The Apollo is a good card but suffers from some design tweaks and above all from tremendous heat problems. As little as the card is, it produces enough heat to kill the chips on it within a few hours (especially the fast versions). Without some modifications it is therefore not advisable to use the Apollo for a long time and probably even impossible to do so because it will either die or become unstable. The problem is made worse by the design of the Apollo which comes with a plastic shield put on top of the processor (!) which is supposed to hold the A600's internal hard drive. This makes cooling impossible as no fan or heat sink will fit between this and the processor.

That is why the Apollo MUST undergo some modifications before it should be used -- at least if it's supposed to live longer than a few hours or days. The following picture shows what happens if you do not cool: The dead 68882 FPU from my Apollo after two hours of uncooled run time:

The main issue is cooling. The other is power. The Apollo consumes more power than a regular A600 PSU can deliver, making it even more unstable. Add memory, a hard drive and probably even an external disk drive and you will hardly see the Amiga finish booting without crashing (See the PSU section how to resolve this issue).

The biggest design tweak however is the socket that connects the Apollo to the A600's board. Lacking a proper expansion port, the Apollo is connected directly to the SMD 68000 on the A600 board by a socket that is pressed upside down on the 68000! This is not only a very unstable construction (the Apollo's socket tends to jump off the 68000 even when it's running, potentially killing the machine altogether!), it is also very fragile. Do not attempt to plug and unplug the Apollo often. Once the socket is broken, you'll have a hell of a nightmare trying to replace it. Make sure you are damned good at soldering, if this happens!

The solution: The Apollo needs to be glued onto the A600 / the mainboard, once the configuration you have is stable. We have used "Panzerkleber" which you better don't touch once it's been put onto something. Make sure you use a glue that doesn't get liquid when heated up and isn't chemically aggressive, killing the processor or some circuit paths. 

Before inserting the Apollo or in case you encounter stability problems, try and bend the pins of the socket that is put on top of the 68000 carefully inwards using a needle or similar. Be careful not to break one of the pins! Do not use too much force. Cleaning the pins with ispopropyl and / or a tooth brush might be a good idea as well.

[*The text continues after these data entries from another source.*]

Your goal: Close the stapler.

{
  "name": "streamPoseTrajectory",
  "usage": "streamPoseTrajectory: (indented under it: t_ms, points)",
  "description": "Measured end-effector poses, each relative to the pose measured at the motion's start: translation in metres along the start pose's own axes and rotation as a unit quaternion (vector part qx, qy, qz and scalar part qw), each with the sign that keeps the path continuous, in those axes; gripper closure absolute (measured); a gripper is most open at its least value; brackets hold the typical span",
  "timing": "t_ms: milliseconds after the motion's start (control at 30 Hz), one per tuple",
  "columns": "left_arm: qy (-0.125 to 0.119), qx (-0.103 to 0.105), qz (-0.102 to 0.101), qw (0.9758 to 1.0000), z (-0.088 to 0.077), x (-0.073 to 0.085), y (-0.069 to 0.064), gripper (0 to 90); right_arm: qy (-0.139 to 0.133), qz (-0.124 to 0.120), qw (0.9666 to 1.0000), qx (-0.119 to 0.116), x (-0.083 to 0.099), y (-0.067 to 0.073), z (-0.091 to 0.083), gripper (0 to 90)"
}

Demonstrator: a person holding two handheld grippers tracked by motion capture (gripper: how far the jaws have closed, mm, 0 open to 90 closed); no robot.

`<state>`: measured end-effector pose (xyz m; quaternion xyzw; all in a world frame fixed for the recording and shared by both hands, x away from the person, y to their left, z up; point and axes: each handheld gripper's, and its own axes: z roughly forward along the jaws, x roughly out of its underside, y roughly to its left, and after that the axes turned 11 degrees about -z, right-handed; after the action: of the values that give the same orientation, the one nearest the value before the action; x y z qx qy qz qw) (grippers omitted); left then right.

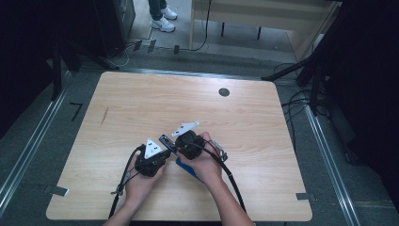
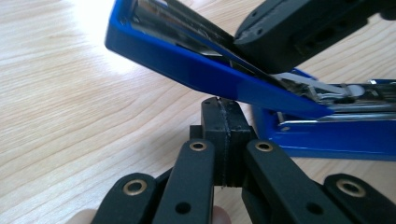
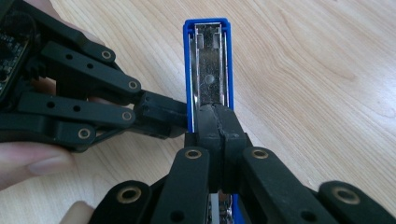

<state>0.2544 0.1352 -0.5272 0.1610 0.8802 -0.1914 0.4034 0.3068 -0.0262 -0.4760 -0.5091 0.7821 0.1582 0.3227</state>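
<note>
— What's the surface?

— A light wood-grain table with rounded corners and a dark round cable hole near its far edge. It stands on grey floor with metal rails on both sides; cables trail to the right, a pale bench stands beyond, and someone's white sneakers show at the top.

— And the blue stapler?

— Near the table's front middle, swung open, its lid raised above the base.

— The tongs?

— Both are closed, nothing clamped between the jaws. The left gripper has its closed tip right under the raised lid; the right gripper rests its closed tip on the lid's metal inside.
</note>
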Motion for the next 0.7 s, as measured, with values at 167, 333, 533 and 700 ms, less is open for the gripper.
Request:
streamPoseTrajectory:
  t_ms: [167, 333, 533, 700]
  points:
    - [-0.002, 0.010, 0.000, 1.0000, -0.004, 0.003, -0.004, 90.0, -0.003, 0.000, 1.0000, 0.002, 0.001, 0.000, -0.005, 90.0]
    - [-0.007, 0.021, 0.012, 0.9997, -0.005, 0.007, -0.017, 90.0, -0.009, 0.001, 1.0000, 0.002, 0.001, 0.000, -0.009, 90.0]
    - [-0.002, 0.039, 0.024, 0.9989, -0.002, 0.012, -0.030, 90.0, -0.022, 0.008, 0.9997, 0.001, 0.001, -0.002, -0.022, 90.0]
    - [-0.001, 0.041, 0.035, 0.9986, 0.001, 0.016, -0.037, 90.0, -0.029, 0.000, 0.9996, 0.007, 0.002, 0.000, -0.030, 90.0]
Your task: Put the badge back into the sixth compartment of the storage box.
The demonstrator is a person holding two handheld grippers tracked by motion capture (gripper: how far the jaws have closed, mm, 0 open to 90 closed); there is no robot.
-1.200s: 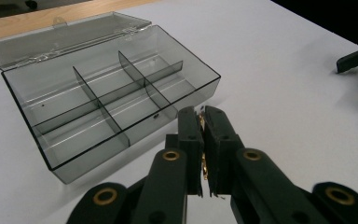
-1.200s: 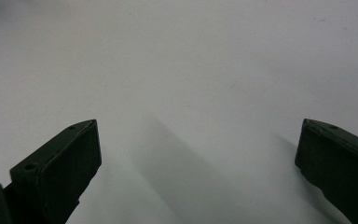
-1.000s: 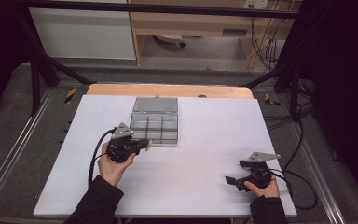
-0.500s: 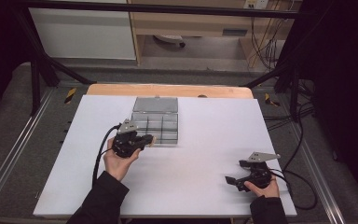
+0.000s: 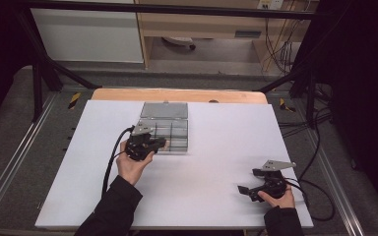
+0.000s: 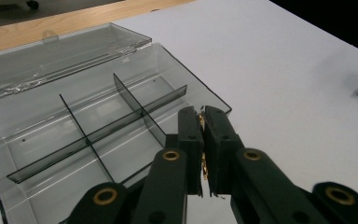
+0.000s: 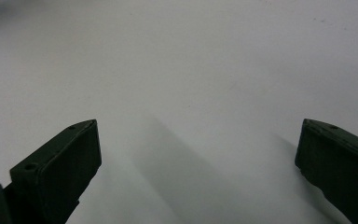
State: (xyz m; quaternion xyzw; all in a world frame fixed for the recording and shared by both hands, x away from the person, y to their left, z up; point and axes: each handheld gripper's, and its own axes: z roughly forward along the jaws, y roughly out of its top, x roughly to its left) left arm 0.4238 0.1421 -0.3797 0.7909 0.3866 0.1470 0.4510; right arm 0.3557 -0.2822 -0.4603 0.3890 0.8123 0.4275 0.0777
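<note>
Left claw bringing a tiny gold bit over to the parts box

Nearest the person, the right gripper (image 5: 256, 189) is parked low on the white table (image 5: 216, 147) with its jaws spread wide and nothing between them, well away from the action. Further out, the left gripper (image 6: 202, 140) has its jaws pressed nearly together, pinching a small thin gold-coloured metal piece (image 6: 202, 122) – too tiny to say what it actually is. It sits right at the near right corner of the clear smoky plastic compartment box (image 6: 74, 140), whose hinged lid (image 6: 51, 56) lies folded open at the far side, every cell looking empty. Looks like the carry-and-drop step to me: next up is probably getting the tips above one compartment, clear of the dividers, then easing the jaws apart so the piece lands inside, not on the rim.
</note>
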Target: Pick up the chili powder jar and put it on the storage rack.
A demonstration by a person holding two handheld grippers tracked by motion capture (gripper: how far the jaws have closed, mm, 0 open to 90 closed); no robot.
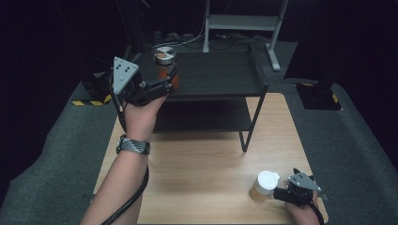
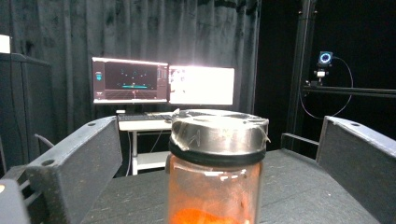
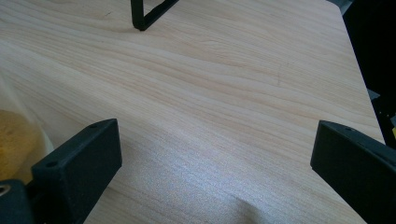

To further stabilize the Apollo's supply voltage solder an electrolytic capacitor (100uF/25V, watch its polarity!) and a ceramic capacitor (100nF, type X7R) onto the PADs on the left hand side of the Apollo. Those were supposed to be used as a connector for an additional power source. The Apollo however gets all power it needs from the 68000 socket. On the picture you see the capacitors on my Apollo. The small, brown capacitor in the middle is the ceramic capacitor. The yellow capacitor on the righthand side is an additional 100nF ceramic capacitor which however you don't necessarily need.